Work request: Only the lines from the start of the data below through the line that contains "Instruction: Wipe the" are to be copied, exactly and without pictures.

== Supplied material ==

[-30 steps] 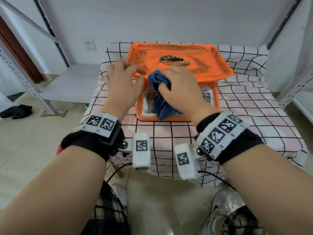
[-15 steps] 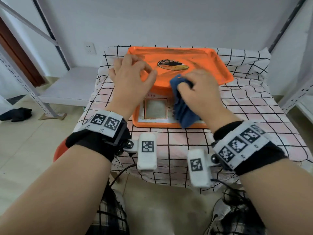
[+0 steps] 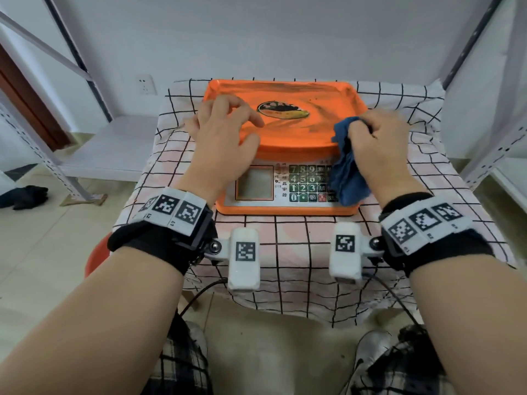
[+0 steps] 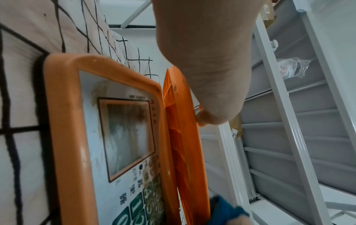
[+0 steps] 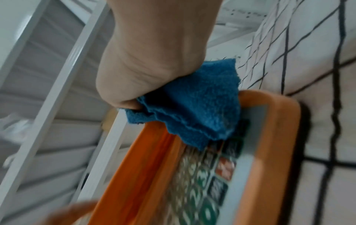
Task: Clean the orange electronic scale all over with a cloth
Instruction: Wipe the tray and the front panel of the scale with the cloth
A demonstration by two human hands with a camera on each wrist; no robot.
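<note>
The orange electronic scale (image 3: 296, 138) stands on a checked tablecloth, its weighing pan smeared dark and its front panel showing a display and green keys (image 3: 303, 182). My right hand (image 3: 376, 146) grips a bunched blue cloth (image 3: 346, 172) at the pan's front right corner; the cloth hangs over the right end of the keypad. In the right wrist view the blue cloth (image 5: 192, 112) bulges from under my palm against the scale (image 5: 269, 137). My left hand (image 3: 225, 141) rests on the pan's front left corner with fingers bent, thumb along the front rim. The dirty display (image 4: 129, 137) fills the left wrist view.
The checked tablecloth (image 3: 285, 246) covers a small table against a white wall. Grey metal shelving (image 3: 502, 132) stands on the right, another shelf unit (image 3: 94, 143) on the left. A dark rag (image 3: 27, 196) lies on the floor far left. My shoes (image 3: 370, 354) are below the table.
My right hand has carried the blue cloth rightward along the front of the scale, from the display area to the right corner, uncovering the display and keypad. My left hand has stayed on the left corner.
</note>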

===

Answer:
[-30 steps] 
[-15 steps] 
[+0 steps] 
[+0 steps] 
[+0 steps] 
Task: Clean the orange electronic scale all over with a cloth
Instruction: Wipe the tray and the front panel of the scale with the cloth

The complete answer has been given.